"Foi o caso que uma carroça estava parada, ao pé da Travessa de S. Francisco, sem deixar passar um carro, e o carroceiro dava muita pancada no burro da carroça. Vulgar embora, este espetáculo fez parar o nosso Aires, não menos condoído do asno que do homem. A força despendida por este era grande, porque o asno ruminava se devia ou não sair do lugar; mas, não obstante esta superioridade, apanhava que era o diabo. Já havia algumas pessoas paradas, mirando. Cinco ou seis minutos durou esta situação; finalmente o burro preferiu a marcha à pancada, tirou a carroça do lugar e foi andando.Nos olhos redondos do animal viu Aires uma expressão profunda de ironia e paciência. Pareceu-lhe o gesto largo de espírito invencível. Depois leu neles este monólogo; "Anda, patrão, atulha a carroça de carga para ganhar o capim de que me alimentas. Vives de pé no chão para comprar as minhas ferraduras. Nem por isso me impedirás que te chame um nome feio, mas eu não te chamo nada; ficas sendo sempre o meu querido patrão. Enquanto te esfalfas em ganhar a vida, eu vou pensando que o teu domínio não vale muito, uma vez que me não tiras a liberdade de teimar..."Machado de Assis, Esaú e Jacó
A citação acima, leitor, não tem por objetivo defender o espancamento de animais. Essa brutalidade está, é claro, fora de questão. A ideia aqui é introduzir com isso algumas reflexões.
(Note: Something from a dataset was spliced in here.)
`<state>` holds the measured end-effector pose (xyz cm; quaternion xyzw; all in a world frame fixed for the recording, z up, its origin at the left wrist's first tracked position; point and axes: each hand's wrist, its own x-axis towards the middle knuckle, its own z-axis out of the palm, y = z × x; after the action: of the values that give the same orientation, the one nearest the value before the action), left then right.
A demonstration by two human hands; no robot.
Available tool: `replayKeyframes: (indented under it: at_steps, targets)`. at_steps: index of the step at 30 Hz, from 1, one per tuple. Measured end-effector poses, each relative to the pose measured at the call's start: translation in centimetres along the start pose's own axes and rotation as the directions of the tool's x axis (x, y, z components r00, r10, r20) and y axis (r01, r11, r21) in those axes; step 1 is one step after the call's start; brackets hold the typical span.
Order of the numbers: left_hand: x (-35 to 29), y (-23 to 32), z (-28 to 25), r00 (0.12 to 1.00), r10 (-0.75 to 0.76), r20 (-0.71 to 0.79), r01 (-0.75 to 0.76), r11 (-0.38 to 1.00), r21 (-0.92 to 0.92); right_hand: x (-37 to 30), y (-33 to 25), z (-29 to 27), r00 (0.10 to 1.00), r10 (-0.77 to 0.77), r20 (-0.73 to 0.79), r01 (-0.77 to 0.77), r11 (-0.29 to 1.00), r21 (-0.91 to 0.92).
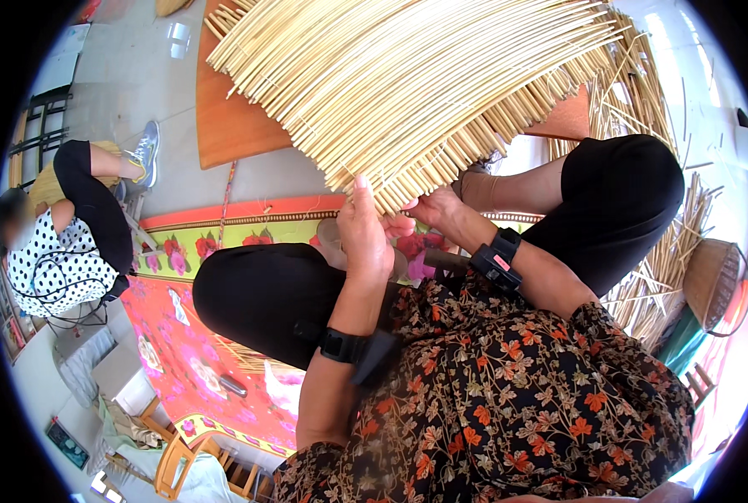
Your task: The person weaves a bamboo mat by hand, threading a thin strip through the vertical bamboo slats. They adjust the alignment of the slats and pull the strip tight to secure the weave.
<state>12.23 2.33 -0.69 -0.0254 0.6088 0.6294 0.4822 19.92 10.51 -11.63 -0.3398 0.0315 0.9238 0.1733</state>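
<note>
Head view: left hand (365, 235) grips the stalk mat (424, 84), right hand (438, 207) curls by its edge, hold unclear; uneven tension could skew it.

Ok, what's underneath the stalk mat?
An orange-brown board sticks out from beneath the stalk mat at left; an orange-brown patch shows at right. Whether they join, and anything under the mat's middle, is covered.

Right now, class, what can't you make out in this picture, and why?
Head view:
Stick mat: far end, cut off by the top edge.
Orange board: partly hidden by the mat.
Right hand: whether it grips anything, too small to tell.
</note>
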Motion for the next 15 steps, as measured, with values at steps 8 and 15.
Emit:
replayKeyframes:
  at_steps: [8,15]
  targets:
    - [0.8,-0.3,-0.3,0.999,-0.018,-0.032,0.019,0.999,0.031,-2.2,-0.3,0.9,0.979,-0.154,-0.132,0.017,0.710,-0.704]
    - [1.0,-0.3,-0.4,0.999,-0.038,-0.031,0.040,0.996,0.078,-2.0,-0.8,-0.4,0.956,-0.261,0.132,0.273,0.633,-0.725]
Por séculos a humanidade tem chamado certos bichos de "animais de carga", como se esses seres vivos tivessem vindo à existência pura e simplesmente para, até literalmente, carregar a humanidade nas costas. Seja como for, ao longo da maior parte da História, têm efetivamente acompanhado os humanos, quer nômades, quer sedentários. Nesse sentido, a nossa história é a deles também.
Quando nômades, os homens têm tido a seu serviço animais capazes de transportar maior carga do que as poucas forças humanas permitem, sem falar que só assim as antigas rotas comerciais terrestres foram possíveis. A agricultura, marca registrada da sedentarização, tornou-se viável para populações em crescimento graças ao trabalho de animais. E, se pensamos que tudo isso é coisa do passado, basta olhar para regiões menos desenvolvidas do planeta para constatarmos o quanto os homens ainda dependem dos animais em sua luta diária pela sobrevivência. É verdade que o Continente Americano viu o desenvolvimento de notáveis civilizações mesmo sem a existência de grandes animais "de carga", mas isso é uma exceção que de modo algum invalida a regra.
Carro de bois, de acordo com Debret (*) |
Asnos (Equus asinus), cavalos (Equus caballus), camelos (Camelus dromedarius ou Camelus bactrianus), elefantes asiáticos (Elephas maximus) e bois (Bos taurus) merecem pois, respeito e consideração, sem falar em búfalos, lhamas e outros. Em particular, no caso do Brasil, tiveram os bovinos notável significado, tracionando os famosos "carros de bois", através dos quais, por séculos, muito da produção agrícola do país foi escoada, até que a expansão das ferrovias viesse tornar obsoleto o antigo meio de transporte. No interior, no entanto, vez por outra se pode ainda ouvir o rangido estridente dos carros de bois, ainda que cada vez mais raramente. E, se já não são usados habitualmente, conservam-se no entanto no imaginário popular como ícone de uma vida rural idealizada.
Pequeno carro de bois entalhado em madeira. De um presépio (!) bem brasileiro, na cidade de Paraibuna, SP. |
Quanto ao uso de animais para alimentação, é assunto do qual me recuso a tratar. Embora respeitando o ponto de vista dos humanos carnívoros, estou plenamente convencida da superioridade ética do vegetarianismo. Mas isso já é outro assunto...
(*) DEBRET, J.B. Voyage Pittoresque et Historique au Brésil vol. 2. O original pertence à Brasiliana USP; a imagem foi editada para facilitar a visualização neste blog.